Apercebemo–nos, ao termo desta recensão, da clara possibilidade de convergência entre o questionamento próprio ao pensamento heideggeriano, de um lado, e ao pensamento freudiano e psicanalítico em geral, de outro. Efectivamente, o autor de Ser e Tempo não desenvolveu análises específicas para todas as possibilidades ônticas da existência humana reflectidas pela psicanálise. Repensou todavia de um modo radical esta mesma existência à luz da questão do ser e do seu esquecimento. Toda a questão é de saber se a psicanálise, na perspectiva de um aprofundamento do diálogo com Heidegger, pode ignorar a analítica existencial no contexto da história do ser, e em que medida a sua consideração a levaria a repensar os seus próprios fundamentos.
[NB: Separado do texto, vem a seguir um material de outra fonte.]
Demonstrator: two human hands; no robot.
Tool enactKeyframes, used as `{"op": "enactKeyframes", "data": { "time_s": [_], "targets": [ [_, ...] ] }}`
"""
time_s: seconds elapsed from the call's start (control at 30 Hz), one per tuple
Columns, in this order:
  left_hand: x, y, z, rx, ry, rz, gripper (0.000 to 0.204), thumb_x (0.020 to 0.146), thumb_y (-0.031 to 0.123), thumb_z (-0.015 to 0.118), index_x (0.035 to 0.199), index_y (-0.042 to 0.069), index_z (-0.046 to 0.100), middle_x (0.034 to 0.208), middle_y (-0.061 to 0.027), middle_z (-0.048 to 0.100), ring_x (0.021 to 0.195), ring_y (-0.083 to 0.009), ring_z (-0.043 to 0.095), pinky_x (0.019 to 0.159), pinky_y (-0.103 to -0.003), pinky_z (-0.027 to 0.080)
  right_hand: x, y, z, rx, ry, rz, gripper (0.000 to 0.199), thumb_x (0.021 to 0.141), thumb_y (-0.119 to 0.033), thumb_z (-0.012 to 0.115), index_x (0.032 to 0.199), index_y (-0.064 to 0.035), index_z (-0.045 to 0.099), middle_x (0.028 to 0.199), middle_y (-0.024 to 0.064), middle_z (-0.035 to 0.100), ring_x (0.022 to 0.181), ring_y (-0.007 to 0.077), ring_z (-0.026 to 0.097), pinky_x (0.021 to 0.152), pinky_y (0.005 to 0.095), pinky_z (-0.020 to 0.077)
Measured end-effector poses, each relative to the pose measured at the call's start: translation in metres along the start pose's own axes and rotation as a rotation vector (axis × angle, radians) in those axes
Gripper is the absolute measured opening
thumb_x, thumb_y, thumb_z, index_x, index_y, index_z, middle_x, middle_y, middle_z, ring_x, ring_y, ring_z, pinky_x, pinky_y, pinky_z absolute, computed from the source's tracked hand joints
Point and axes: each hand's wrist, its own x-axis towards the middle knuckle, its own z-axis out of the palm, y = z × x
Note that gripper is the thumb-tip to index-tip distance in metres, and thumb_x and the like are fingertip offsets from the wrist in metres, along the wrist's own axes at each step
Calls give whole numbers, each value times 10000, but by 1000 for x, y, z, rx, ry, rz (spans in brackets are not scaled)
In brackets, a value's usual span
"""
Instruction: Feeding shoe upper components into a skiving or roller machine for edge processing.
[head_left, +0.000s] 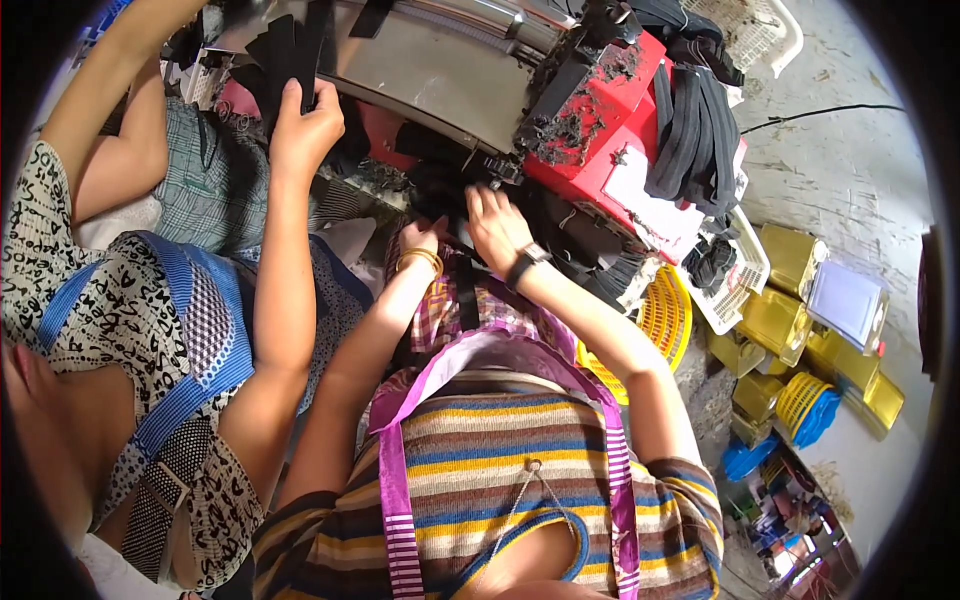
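Some black cloth (438, 188) (bunched, shadowed) | left hand (421, 238) curled near it | right hand (499, 232) outstretched | grips unclear

Fingertips of left hand (422, 237) are hidden in shadow and dark cloth (438, 188); whether anything is pinched there cannot be told. Thumb of right hand (494, 230) is hidden from view. Co-worker's (205, 325) head is cut off at left, the far raised arm (125, 70) by the upper edge. Metal panel (430, 75) and white basket (788, 40) are cropped at top. Small clutter (795, 530), lower right, is too tiny to be identified
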Motion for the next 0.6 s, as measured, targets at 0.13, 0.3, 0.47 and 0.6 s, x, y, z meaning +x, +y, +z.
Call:
{"op": "enactKeyframes", "data": {
  "time_s": [0.13, 0.3, 0.47, 0.6],
  "targets": [
    [1, 8, 16, -274, -8, 5, 227, 744, 215, 689, 694, 20, 582, 592, -12, 539, 544, -92, 449, 506, -257, 368, 24, 2, 24, -177, -46, 162, 448, 691, -204, 644, 1050, -1, 467, 992, 152, 518, 915, 278, 527, 743, 364, 454],
    [-2, 9, 27, -497, -65, -85, 201, 778, 187, 661, 699, 59, 528, 572, 23, 479, 465, -76, 397, 411, -253, 310, 31, -3, 40, -249, -52, 76, 246, 702, -151, 602, 903, -51, 501, 880, 98, 514, 858, 250, 529, 709, 356, 451],
    [3, 15, 15, -493, -235, -145, 145, 833, 104, 576, 975, 84, 558, 821, -10, 607, 642, -122, 565, 512, -273, 475, 43, 17, 45, -11, -193, 112, 275, 676, -149, 651, 892, -24, 535, 877, 145, 571, 870, 303, 533, 747, 376, 450],
    [-19, 30, -1, -766, -176, -111, 255, 834, 109, 583, 1082, 143, 537, 902, 17, 592, 731, -119, 552, 548, -282, 457, 48, 19, 30, 366, -167, -16, 397, 725, -200, 643, 1012, 40, 509, 956, 205, 560, 902, 367, 536, 791, 390, 436]
  ]
}}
Como o refere Marco Casanova, nos seminários de Zollikon (nos quais pensou, em presença de médicos e de psiquiatras, a questão da prática médica e terapêutica), Heidegger, afirmando que a ontologia fundamental é o pensamento que se movimenta no fundamento de toda ontologia, considera que a psiquiatria, enquanto pesquisa que opera no âmbito da essência do homem, é a ontologia regional que menos pode abandonar o fundamento. é precisamente nesta orientação que L. Binswanger desenvolveu a Daseinsanalyse. A riqueza das contribuições reunidas no volume coordenado por Irene Borges–Duarte incita a retomar e desenvolver o questionamento por ele iniciado, e renova assim fecundas perspectivas de trabalho.